The program states that it is likely that it takes 2 million years of sexual separation for a primate to lose the ability to mate with a closely related sister species, so maybe they have some evidence contrary to the missing neanderthal testes or maybe they will address that in a later episode.
I was a tad disappointed with the way the show presented the controversial Kennewick Man, however.
Finding y haplogroup Q and mtDNA X in Kennewick Man doesn't prove that there weren't several waves of migrations into the New World, and in fact the diet of seals they examine might mean that Q and X didn't use the ice corridor to get into North America. In fact Q and/or X may have been the most recent arrivals.Neither does John Hawks' explanation that Native Americans crania have evolved from a Polynesian form in the past 10,000 years due to "settling down" provide a satisfactory explanation of why they used to have crania most like Ainu and Polynesians.
For one thing, Y haplogroup Q is descended from Y haplogroup P. which has it's most ancient and dominate presence in the Aeta of the Phillipines- it's possible that Q travelled up from Indonesia along the coast to get to the Berring Sea and Siberia as well as America, and hence would be more akin to Polynesian and Sundadonty.
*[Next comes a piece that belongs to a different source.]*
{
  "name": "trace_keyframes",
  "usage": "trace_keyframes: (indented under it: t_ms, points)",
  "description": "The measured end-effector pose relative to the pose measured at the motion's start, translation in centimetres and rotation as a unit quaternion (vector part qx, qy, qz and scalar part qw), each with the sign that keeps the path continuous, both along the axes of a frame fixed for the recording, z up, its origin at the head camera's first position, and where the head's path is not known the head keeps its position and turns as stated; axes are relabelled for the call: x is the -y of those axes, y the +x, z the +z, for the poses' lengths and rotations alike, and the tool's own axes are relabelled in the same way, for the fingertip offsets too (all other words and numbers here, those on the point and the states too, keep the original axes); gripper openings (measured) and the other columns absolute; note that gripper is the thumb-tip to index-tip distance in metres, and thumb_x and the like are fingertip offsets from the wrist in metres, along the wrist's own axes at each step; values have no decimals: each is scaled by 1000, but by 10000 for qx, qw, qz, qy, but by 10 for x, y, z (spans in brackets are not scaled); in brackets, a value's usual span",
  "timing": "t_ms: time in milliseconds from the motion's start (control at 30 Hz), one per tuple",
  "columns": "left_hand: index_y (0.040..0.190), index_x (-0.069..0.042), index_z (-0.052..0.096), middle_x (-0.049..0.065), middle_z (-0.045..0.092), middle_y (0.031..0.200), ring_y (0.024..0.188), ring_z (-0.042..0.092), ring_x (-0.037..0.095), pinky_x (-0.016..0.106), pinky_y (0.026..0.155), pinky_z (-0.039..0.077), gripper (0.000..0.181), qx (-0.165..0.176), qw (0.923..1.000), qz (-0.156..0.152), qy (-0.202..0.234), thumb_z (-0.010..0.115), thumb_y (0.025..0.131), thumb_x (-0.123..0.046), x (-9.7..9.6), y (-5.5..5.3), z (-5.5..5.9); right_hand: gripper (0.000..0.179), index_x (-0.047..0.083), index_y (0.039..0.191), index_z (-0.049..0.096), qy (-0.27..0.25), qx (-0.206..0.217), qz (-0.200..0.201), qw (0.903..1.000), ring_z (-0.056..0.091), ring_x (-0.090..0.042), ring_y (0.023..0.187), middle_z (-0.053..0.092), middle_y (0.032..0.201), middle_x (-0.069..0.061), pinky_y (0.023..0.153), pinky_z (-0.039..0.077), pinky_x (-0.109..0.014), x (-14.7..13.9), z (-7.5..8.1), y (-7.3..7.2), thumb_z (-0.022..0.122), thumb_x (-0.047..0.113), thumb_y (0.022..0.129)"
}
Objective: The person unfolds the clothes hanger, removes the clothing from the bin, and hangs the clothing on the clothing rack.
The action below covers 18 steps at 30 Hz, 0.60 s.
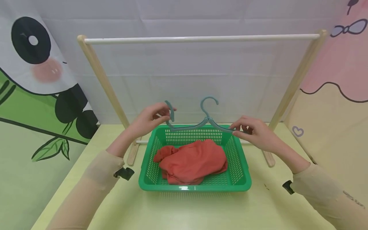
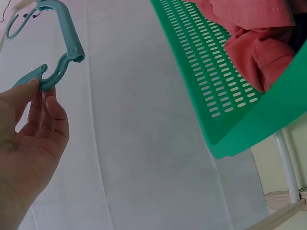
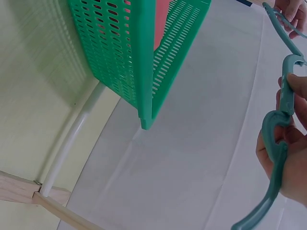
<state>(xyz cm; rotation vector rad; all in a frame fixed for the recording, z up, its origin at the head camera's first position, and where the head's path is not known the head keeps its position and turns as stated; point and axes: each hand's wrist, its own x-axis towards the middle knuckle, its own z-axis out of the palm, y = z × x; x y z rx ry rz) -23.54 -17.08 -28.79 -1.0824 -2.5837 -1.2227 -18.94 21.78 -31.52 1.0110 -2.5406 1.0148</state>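
A teal folding clothes hanger [image 1: 207,120] is held up level above the back of the green basket [image 1: 195,187], its hook pointing up. My left hand [image 1: 152,118] pinches its left end piece, which is folded upward; the left wrist view shows thumb and fingertips on the curved hanger part [image 2: 50,84]. My right hand [image 1: 254,132] grips the opposite arm near its hinge, with the thumb lying along the hanger [image 3: 286,98] in the right wrist view. Below both hands a crumpled red cloth garment [image 1: 192,163] lies in the basket, its shape hidden by the folds.
Behind the basket stands a rack with a white top rod [image 1: 201,39] and wooden side posts [image 1: 104,80]. A lower white bar [image 3: 72,136] runs close to the tabletop [image 1: 195,212]. A pale curtain [image 1: 178,70] hangs behind, with printed cartoon panels at both sides.
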Motion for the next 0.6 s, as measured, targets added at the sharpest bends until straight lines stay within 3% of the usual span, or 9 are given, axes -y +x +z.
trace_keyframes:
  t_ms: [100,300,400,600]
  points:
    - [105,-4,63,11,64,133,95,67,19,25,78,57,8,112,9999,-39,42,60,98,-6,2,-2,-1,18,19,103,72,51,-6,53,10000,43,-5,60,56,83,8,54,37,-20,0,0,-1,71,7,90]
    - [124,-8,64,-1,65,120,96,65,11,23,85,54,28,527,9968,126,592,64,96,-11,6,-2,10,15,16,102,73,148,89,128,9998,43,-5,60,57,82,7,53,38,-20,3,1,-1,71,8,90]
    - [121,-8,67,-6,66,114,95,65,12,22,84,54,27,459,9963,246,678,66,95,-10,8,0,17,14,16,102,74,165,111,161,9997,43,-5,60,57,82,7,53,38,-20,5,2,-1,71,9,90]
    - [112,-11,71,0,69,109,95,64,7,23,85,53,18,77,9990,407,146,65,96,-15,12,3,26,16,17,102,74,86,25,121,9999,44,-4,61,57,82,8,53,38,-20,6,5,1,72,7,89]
Or Kennewick Man could could have been a recent conquerer, with Y haplogroup D matched with mtDNA X before his arrival on the West Coat of America, only to be wiped out by the invaders like so many other Y lineages in the past. This would explain why he had a body made for the throwing spear- this is a technology that is known to big game hunters that descended from Y haplogroup K (Australian Aborigines, Mongolians, late paleolithic Europeans, and late Native Americans) but was not known to the Ainu or Jomon.
They didn't bother mentioning the Topper excavations which may be turning up lithics from 50 thousand years ago along the Savannah River in the discussion of the Americas, and they didn't extract DNA from Eva or mention the Australoid morphology of Luzia on the program. When you put all the facts together, it seems pretty impossible that America was settled in one wave or that Q and C are the only haplogroups that had ever made to the New World in prehistoric times.
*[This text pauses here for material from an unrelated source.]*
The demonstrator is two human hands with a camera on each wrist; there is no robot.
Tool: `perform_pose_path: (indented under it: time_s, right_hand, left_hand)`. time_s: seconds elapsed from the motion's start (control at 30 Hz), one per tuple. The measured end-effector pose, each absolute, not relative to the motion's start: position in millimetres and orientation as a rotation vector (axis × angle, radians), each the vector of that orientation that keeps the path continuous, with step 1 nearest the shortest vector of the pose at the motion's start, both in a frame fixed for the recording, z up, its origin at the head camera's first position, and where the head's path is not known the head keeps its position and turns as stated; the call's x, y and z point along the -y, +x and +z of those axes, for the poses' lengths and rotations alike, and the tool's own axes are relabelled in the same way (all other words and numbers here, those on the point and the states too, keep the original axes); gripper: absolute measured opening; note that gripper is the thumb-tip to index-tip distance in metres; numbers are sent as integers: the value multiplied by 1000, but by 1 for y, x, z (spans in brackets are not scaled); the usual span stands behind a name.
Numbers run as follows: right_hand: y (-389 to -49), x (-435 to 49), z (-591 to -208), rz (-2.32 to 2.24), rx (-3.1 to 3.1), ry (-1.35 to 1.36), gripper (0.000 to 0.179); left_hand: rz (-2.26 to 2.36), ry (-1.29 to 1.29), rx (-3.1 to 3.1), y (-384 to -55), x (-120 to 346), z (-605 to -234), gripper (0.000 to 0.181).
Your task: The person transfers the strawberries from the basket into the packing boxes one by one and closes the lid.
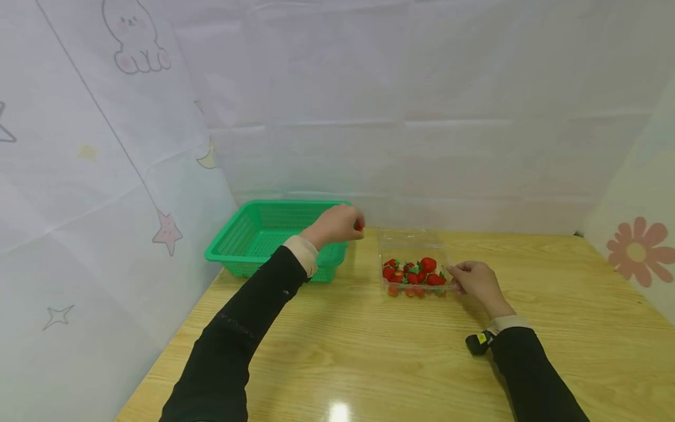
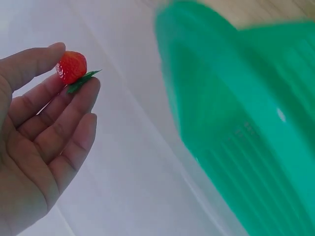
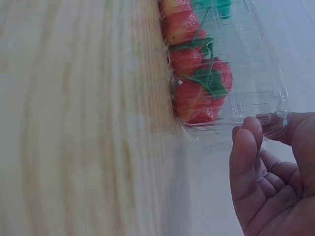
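Observation:
Between thumb and fingers my left hand (image 1: 337, 224) pinches a strawberry (image 2: 72, 67) with a green leafy cap. In the head view this hand is raised over the right end of a green plastic basket (image 1: 224, 249), and its fingers mostly hide the fruit. My right hand (image 1: 477, 282) pinches the right edge of a clear plastic box (image 1: 448, 258), seen close up in the right wrist view. Several red strawberries (image 1: 428, 265) with green leaves lie in that box, and its clear lid (image 1: 408, 237) stands open at the back.
A wooden table (image 1: 369, 351) carries the basket at the back left and the box to its right. White printed cloth (image 1: 422, 117) hangs behind the table and along both sides. A small black device (image 1: 477, 344) is on my right wrist.

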State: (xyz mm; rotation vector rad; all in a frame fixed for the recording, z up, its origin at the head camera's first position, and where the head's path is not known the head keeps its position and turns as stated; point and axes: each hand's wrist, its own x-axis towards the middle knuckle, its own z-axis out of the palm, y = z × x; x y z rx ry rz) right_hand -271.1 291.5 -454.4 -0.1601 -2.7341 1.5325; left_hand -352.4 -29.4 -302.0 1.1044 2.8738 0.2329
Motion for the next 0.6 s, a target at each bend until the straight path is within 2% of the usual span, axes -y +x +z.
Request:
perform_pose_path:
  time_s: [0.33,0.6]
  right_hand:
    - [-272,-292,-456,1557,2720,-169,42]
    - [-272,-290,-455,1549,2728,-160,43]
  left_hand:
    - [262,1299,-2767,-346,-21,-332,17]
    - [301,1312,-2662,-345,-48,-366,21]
To me, it seems like y haplogroup D is no longer present in many areas of Asia that it must have been present in the past, and the same goes for y haplogroup C, and there's no reason why the same thing couldn't have happened in large parts of America. Indeed, even in America recent studies have shown an extinction of Y lineages that spikes at the time of their neolithic Revolution. Haplogroup C is so rare in Europe it's gone undetected for decades, but seems to have been fairly ubiquitous there before the agricultural revolution. The high levels of the LM3 insertion in Japanese and South Americans even implies a connection there, and probably means there were several ghost populations of that our genome assimilated as we moved east in the paleolithic, and they may have even made it to America before us.
Maybe the descendents of Kennewick Man lost their Polynesian features through admixture with Mungo Man's kin,. the population that carried y haplogroup C to America, and the other mtDNA haplogroups other than X. Just a tad disappointed that they didn't address this, and instead acted like the morphological and dietary evidence had been trumped by the DNA.. I had a feeling that they may have taken John's explanation out of context in that segment, as he may have been speaking about the Neolithic in general rather than specifically about Kennewick Man.
Overall this was an excellent update of our understanding of human evolution, and I was very glad to see hybridization between closely related species and subspecies presented as as a driving force, and possibly the MAIN driving force, of our heritage.